Task to complete: Wherever a picture appears, skip it and retype the rest of the data exactly.

[[ Dataset extract, beginning ]]

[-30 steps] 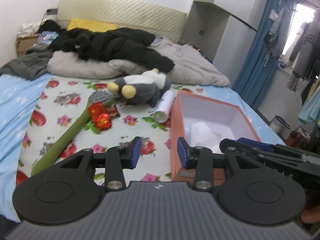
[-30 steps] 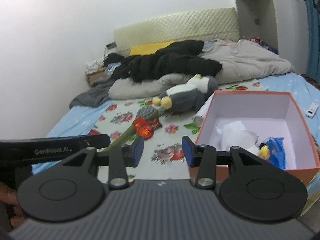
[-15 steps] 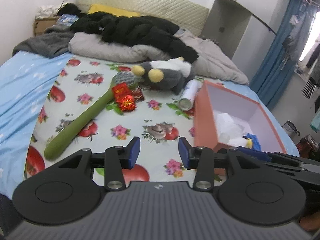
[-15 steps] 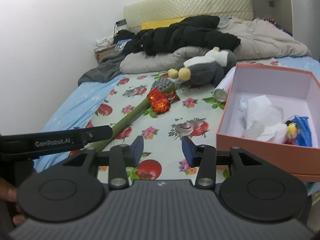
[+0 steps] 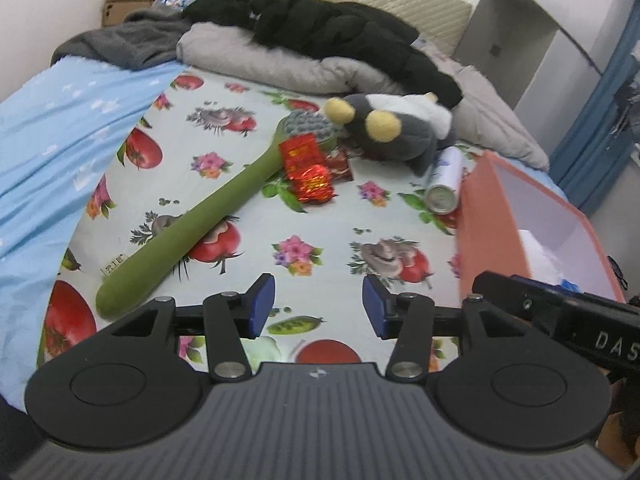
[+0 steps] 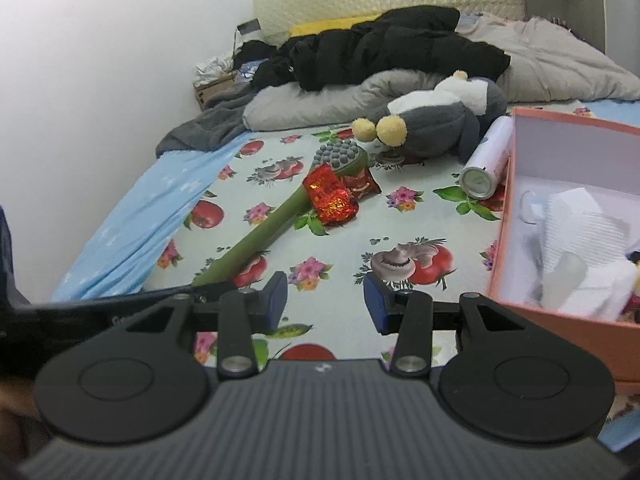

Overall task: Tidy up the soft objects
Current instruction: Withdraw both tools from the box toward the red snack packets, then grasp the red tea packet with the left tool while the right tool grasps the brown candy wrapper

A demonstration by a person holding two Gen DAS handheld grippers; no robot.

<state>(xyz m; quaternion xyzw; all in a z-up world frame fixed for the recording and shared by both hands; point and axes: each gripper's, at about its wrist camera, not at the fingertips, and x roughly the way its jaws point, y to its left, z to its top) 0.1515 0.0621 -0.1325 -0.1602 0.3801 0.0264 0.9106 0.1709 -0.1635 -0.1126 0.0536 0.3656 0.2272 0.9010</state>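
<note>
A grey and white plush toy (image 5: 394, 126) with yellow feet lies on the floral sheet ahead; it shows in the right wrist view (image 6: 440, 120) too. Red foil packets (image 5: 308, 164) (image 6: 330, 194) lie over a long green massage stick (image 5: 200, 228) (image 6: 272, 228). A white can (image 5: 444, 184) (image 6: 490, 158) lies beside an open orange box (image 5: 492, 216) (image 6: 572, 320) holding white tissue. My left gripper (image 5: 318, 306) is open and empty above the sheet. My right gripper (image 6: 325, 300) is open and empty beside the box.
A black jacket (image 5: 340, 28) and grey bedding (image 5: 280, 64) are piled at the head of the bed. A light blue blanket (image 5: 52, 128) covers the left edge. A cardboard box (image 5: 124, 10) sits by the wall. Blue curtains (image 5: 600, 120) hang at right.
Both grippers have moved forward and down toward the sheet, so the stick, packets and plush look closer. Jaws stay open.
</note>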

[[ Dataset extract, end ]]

Solution for this problem:
[-30 steps] 
[-30 steps] 
[-15 steps] 
[-15 steps] 
[+0 steps] 
[+0 steps] 

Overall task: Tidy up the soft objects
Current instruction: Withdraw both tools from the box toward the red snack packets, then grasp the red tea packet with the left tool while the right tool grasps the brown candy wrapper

A demonstration by a person holding two Gen DAS handheld grippers; no robot.

<state>(xyz m; quaternion xyzw; all in a z-up world frame fixed for the recording and shared by both hands; point and axes: each gripper's, at about its wrist camera, not at the fingertips, and x roughly the way its jaws point, y to its left, z to its top) 0.1515 0.0621 -0.1325 -0.1602 0.3801 0.0264 0.9106 0.1709 -0.1635 -0.1126 0.0536 0.3656 0.2272 0.9010</state>
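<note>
A grey and white plush toy (image 5: 394, 126) with yellow feet lies on the floral sheet ahead; it shows in the right wrist view (image 6: 440, 120) too. Red foil packets (image 5: 308, 164) (image 6: 330, 194) lie over a long green massage stick (image 5: 200, 228) (image 6: 272, 228). A white can (image 5: 444, 184) (image 6: 490, 158) lies beside an open orange box (image 5: 492, 216) (image 6: 572, 320) holding white tissue. My left gripper (image 5: 318, 306) is open and empty above the sheet. My right gripper (image 6: 325, 300) is open and empty beside the box.
A black jacket (image 5: 340, 28) and grey bedding (image 5: 280, 64) are piled at the head of the bed. A light blue blanket (image 5: 52, 128) covers the left edge. A cardboard box (image 5: 124, 10) sits by the wall. Blue curtains (image 5: 600, 120) hang at right.
Both grippers have moved forward and down toward the sheet, so the stick, packets and plush look closer. Jaws stay open.
</note>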

This exercise has been completed.